Everyone might be killed but nobody should surrender.  How stupid the Germans were.  They had already lost the war – that was a fact, so why should they now lose their lives as well?  Barricades were built, men were posted to guard the main roads to the town and to give the alarm so that the citizens could start fighting with their old-fashioned rifles against the tanks of the Allies. We – that is Zygmunt, Wanda, Veronica and I – decided to leave Isny.

We went to the hills and a farmer took us in.  They were a pleasant family; the old farmer, his wife and two daughters.  They also had three sons who were somewhere at the Front.  We were given a room and were allowed to use the stove.  The same night there came a few army men and the farmer let them stay too.  They were all young men and I remember one particularly well as he was just a boy.  Next morning Zygmunt left at dawn to go to Isny to hear some radio news.  Wanda and Veronica were still asleep and the young boy and I were talking.  He was speaking about his mother, “Mutti”.  He was so happy that now – when the war was practically over – he would soon be with his Mutti on their farm which was not far from here.  He would help with the farming as his father was not so young and there were only two sisters at home; all his older brothers were either missing or dead. 

He was smiling happily, looking at his photos from home.  The farmer called us for breakfast and we were all sitting around the table when an SS-man came, calling the army men to hurry up.  The other men got up quickly and only the nice boy lingered, looking happily around at the farmer’s family, at all of us, at the hot stove.  He was happy and relaxed, he was near his home which was so similar to the one in which he was now.  The SS-man took his rifle in his hand and … shot the boy … in his head.  I am no writer so I am unable to explain the horror I felt when I saw the boy die.  He died with an astonished look on his face.

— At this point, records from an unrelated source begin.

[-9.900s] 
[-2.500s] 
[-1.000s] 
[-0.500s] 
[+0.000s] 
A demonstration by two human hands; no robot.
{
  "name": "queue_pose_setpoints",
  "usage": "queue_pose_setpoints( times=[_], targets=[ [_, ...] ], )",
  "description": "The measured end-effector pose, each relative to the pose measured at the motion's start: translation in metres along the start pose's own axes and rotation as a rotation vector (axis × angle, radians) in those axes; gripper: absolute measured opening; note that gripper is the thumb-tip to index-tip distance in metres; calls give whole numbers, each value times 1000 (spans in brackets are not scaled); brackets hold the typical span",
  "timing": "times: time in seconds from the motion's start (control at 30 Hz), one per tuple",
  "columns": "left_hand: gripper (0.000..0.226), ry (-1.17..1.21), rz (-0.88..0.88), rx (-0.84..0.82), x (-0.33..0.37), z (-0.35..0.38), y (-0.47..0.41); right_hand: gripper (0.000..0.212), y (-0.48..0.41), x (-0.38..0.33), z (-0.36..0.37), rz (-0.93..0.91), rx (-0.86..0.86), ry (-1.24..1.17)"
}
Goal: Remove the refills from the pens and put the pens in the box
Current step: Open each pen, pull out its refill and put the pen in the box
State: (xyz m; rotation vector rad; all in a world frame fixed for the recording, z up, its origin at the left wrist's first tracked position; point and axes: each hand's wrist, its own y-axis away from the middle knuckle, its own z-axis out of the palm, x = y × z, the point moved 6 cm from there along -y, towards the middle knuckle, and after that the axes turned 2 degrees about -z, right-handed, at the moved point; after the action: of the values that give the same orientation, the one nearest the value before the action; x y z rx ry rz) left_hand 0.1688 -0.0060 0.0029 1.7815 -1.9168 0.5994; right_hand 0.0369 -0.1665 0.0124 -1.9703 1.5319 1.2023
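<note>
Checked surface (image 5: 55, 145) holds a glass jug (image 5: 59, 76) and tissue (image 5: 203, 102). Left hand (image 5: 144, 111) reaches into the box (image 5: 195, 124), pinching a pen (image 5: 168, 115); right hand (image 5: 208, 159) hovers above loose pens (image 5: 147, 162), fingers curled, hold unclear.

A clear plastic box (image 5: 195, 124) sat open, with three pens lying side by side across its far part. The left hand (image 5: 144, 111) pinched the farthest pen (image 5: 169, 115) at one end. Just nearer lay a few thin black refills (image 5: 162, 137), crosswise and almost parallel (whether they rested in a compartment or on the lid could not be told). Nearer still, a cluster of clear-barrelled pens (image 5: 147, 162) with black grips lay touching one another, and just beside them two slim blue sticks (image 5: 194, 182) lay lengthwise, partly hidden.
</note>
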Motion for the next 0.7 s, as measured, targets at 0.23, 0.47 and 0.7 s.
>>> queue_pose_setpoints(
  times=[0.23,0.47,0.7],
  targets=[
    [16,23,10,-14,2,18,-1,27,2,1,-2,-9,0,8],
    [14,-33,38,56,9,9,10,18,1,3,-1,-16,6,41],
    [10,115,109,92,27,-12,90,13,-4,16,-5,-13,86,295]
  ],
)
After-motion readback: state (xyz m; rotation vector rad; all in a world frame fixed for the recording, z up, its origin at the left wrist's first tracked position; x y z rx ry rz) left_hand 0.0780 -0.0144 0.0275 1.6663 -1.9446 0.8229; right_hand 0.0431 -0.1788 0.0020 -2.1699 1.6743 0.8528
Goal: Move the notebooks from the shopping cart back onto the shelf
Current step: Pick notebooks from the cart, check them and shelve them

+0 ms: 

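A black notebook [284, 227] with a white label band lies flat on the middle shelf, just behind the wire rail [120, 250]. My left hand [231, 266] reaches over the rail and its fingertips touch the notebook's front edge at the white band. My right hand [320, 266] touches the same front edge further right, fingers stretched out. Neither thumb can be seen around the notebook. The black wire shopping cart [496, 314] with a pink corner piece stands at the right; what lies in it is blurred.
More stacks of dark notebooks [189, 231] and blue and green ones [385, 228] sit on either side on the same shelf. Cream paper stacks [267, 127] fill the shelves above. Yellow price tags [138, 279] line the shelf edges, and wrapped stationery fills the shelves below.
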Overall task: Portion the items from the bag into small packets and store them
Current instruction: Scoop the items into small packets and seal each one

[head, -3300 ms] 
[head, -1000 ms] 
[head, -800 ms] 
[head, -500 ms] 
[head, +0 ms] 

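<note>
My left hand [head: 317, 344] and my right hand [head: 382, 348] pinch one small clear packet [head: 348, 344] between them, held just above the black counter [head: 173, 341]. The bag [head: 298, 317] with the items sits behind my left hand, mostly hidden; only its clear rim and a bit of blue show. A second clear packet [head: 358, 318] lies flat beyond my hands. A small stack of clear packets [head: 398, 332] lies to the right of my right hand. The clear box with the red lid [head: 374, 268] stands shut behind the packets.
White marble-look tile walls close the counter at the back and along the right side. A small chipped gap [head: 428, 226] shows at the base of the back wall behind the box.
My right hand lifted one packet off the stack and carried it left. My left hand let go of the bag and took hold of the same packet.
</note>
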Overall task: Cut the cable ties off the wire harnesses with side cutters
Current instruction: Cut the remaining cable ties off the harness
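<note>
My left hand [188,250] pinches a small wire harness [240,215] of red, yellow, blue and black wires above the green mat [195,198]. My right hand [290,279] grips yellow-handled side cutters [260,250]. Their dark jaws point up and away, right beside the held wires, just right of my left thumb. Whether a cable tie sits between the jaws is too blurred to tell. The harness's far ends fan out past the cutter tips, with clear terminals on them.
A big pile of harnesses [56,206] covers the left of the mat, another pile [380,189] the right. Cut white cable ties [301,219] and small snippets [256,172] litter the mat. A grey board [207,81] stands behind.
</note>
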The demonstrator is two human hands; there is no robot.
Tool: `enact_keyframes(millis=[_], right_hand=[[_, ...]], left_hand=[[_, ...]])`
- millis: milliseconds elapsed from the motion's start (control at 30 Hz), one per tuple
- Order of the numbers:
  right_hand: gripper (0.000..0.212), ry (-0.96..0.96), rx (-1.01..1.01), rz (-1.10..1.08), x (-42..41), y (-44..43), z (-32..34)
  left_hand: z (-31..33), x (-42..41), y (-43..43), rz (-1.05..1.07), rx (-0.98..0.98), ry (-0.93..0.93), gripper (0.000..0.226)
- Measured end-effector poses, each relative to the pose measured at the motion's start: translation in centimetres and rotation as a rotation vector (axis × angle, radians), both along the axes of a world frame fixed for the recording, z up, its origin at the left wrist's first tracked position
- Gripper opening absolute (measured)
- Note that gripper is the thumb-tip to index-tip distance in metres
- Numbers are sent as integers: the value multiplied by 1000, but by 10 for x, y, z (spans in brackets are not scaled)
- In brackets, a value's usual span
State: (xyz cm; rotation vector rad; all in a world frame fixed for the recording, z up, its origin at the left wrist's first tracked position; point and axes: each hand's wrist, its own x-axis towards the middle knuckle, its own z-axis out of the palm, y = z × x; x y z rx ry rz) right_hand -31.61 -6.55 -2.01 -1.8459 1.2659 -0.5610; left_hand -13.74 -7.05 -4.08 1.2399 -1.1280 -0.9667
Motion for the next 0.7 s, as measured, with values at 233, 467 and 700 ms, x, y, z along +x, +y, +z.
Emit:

His “Mutti” would never see him again.  The boy’s life had expired.  His brain and his blood were splashed on the wall behind the place where he had been sitting between all of us.  He was dead.  For no reason … or?  Later on we learned that he belonged to a penalty commando and that the young SS-man was the master of life and death, without giving any reason.

The next few hours were a nightmare.  The farmer’s wife, who had become very friendly with this boy, collapsed.  The farmer lost his voice and disappeared.  The daughters and I washed the blood and the splashed brain from the wall.  Zygmunt came later and told us that the French Army was only 5-10 km away.  When he heard what had happened and how the farmer’s family felt, he took all of us away and we went looking for another shelter.  We found one higher up in the hills, even a nice one in an “Almhutte”.  The boy was dead; for us life still went on but – for how long?  The Almhutte (a hut where the cowherds could sleep and cook during the summer season) was empty. 

In the loft was fresh hay which Zygmunt brought down so we were able to sleep on soft, fresh-smelling hay.  There was a stove and some kindling and there was water in the cow troughs.  The water was clean and fresh, coming from the spring in the hill.  The hut was surrounded by meadows and forests.  It was peaceful and quiet.  Before dawn we heard footsteps.  Some were single ones, some in groups.  They were only men, they were not armed, all wore civilian clothes but had military boots.  We did not know who they were.  Maybe deserters?  Maybe civilians – those who had so beastly treated us foreigners and who were now afraid of reprisals?  Perhaps they were just ordinary people who were afraid to be caught during the last few days of the war.  We spoke with some of them.

They were all leaving Germany.  They were all looking for a way out.  Some were trying to reach Switzerland, some were going home to Austria.  They were all on the run.  I was a bit sorry for them, but not very much.  During the last years I had seen too many Poles, Jews, Lithuanians, Russians and Ukrainians who were also walking before dawn, also looking for a sheltered spot.  Once it was us but now the fortunes of war had changed and now it was their turn.  We had an unusual breakfast with plenty of everything; that is, hot water, Swiss cheese with nice big holes, so fresh and tasty.  We had plenty of pressed cocoa – but no bread.  Everything was provided by Zygmunt.  An odd breakfast but so filling and so nice.  Wanda and Veronica were not too happy in this isolated hut and decided to go to a farm, not too far away, where Lithuanians were living. 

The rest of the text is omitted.